# Exercise requirements:
Search the records for the word "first" and copy each line in which it appears.

# Information:
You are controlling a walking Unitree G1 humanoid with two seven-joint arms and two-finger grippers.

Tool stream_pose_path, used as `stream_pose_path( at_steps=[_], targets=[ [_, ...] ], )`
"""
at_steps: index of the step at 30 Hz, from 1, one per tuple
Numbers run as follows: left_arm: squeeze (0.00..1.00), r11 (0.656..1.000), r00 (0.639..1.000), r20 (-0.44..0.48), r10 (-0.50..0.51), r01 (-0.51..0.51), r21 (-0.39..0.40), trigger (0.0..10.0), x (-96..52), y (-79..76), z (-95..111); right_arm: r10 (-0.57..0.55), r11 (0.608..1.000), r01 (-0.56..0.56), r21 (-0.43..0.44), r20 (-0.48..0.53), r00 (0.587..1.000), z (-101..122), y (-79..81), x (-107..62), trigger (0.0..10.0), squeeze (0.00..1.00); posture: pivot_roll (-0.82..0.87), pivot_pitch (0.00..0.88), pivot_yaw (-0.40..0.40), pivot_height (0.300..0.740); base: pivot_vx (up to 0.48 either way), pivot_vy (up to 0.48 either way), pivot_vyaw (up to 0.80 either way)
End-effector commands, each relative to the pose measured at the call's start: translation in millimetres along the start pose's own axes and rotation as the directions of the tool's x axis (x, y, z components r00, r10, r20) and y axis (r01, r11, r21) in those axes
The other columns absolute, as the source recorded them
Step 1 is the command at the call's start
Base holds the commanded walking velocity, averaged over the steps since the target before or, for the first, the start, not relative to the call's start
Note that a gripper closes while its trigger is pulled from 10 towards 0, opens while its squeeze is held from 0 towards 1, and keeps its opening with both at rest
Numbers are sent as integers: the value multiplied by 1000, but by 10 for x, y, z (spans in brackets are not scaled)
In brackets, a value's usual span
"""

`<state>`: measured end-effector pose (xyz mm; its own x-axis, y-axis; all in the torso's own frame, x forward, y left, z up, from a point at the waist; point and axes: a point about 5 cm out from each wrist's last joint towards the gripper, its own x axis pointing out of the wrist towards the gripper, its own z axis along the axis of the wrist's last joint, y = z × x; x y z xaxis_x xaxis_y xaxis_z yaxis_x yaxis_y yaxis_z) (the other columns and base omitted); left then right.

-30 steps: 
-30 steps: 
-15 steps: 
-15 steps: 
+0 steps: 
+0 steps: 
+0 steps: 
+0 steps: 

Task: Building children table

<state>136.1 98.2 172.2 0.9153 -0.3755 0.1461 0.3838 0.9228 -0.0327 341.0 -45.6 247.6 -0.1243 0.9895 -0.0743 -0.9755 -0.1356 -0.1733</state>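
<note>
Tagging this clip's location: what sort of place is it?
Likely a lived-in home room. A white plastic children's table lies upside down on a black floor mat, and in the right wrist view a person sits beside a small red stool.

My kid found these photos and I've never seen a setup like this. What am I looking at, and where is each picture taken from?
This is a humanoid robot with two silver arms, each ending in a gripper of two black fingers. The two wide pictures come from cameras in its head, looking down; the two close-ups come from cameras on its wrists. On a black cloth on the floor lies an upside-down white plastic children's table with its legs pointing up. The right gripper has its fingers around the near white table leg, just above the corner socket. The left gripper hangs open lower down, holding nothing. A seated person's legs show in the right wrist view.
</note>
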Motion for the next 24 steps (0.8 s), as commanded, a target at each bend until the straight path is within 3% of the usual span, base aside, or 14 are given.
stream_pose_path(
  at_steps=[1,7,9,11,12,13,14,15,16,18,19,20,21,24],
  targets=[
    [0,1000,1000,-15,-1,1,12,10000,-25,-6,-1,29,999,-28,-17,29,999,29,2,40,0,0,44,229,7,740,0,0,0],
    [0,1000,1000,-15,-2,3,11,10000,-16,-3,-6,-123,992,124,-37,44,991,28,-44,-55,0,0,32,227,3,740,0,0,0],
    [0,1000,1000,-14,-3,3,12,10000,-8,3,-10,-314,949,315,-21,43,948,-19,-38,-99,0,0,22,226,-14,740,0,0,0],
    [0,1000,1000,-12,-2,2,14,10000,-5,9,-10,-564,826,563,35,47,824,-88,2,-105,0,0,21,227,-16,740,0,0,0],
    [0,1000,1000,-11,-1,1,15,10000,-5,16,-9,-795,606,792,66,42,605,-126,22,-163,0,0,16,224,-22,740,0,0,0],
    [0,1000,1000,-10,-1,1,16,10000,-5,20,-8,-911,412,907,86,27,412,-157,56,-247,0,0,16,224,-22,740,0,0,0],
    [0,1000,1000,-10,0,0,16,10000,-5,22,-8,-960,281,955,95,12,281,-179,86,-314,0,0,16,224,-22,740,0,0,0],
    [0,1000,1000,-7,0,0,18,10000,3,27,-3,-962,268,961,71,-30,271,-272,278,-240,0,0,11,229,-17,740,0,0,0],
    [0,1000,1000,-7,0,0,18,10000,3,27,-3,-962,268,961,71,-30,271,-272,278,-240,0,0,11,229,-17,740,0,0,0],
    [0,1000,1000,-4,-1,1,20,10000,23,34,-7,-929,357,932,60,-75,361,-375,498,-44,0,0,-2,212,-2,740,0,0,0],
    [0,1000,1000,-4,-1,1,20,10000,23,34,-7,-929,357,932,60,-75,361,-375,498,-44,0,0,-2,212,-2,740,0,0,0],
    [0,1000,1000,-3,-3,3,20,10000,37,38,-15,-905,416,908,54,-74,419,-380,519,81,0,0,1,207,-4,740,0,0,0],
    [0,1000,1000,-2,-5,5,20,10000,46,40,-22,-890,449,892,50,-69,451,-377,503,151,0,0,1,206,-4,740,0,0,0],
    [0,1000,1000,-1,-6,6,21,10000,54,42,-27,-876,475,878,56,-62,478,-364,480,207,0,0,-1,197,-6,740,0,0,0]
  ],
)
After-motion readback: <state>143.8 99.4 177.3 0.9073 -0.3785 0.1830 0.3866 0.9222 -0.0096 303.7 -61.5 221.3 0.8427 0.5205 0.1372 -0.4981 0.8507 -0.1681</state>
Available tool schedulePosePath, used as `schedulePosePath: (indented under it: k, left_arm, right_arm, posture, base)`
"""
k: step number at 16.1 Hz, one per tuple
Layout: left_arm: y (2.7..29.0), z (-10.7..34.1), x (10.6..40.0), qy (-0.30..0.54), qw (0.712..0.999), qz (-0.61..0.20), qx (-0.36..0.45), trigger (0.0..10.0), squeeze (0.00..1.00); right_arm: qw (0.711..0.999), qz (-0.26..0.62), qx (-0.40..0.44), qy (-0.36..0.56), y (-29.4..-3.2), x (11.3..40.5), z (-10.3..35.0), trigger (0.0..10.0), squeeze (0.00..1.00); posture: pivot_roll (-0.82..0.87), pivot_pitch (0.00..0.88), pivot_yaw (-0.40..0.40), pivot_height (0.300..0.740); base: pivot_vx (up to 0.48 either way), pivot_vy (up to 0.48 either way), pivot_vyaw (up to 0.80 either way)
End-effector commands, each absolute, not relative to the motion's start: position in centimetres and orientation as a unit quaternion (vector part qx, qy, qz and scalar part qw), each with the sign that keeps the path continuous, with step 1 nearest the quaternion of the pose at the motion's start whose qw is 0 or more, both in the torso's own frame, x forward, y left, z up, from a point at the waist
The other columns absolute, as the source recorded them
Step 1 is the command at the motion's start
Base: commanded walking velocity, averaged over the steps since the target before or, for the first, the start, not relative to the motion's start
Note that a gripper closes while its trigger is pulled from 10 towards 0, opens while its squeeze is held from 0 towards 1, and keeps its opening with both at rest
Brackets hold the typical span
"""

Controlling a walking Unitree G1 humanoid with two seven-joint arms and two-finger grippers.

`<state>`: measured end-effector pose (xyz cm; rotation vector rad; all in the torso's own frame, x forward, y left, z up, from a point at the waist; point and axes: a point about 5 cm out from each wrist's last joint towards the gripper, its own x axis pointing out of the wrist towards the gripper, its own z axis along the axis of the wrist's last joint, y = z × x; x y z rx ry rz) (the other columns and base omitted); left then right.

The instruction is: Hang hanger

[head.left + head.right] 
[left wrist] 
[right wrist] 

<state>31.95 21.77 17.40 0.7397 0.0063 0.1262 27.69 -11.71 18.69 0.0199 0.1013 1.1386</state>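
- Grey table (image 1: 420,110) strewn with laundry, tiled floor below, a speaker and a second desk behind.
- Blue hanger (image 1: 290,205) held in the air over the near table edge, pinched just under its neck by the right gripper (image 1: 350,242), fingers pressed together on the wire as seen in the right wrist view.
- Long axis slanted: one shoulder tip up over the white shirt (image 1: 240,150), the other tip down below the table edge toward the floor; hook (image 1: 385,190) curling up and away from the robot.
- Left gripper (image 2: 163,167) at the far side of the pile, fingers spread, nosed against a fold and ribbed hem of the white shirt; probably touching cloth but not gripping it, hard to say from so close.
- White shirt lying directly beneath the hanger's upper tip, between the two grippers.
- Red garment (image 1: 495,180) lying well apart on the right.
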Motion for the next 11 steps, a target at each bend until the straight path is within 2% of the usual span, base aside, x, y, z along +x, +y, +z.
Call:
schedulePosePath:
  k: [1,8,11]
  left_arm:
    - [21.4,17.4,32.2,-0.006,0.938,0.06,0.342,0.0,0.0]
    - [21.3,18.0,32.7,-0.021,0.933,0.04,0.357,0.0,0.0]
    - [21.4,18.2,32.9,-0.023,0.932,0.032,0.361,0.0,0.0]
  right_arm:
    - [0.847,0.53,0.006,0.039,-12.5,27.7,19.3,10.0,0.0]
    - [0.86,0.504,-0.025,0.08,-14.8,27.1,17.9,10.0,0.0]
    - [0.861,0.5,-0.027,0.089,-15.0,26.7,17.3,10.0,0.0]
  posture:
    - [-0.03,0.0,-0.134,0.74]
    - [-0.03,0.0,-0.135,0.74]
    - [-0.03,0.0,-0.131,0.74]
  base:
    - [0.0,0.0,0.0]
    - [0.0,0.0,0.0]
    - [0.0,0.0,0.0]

# Your solution:
Base holds the commanded walking velocity, averaged over the steps since the target before or, for the first, the start, not relative to the call's start
Base: commanded walking velocity, averaged over the steps since the target before or, for the first, the start, not relative to the motion's start

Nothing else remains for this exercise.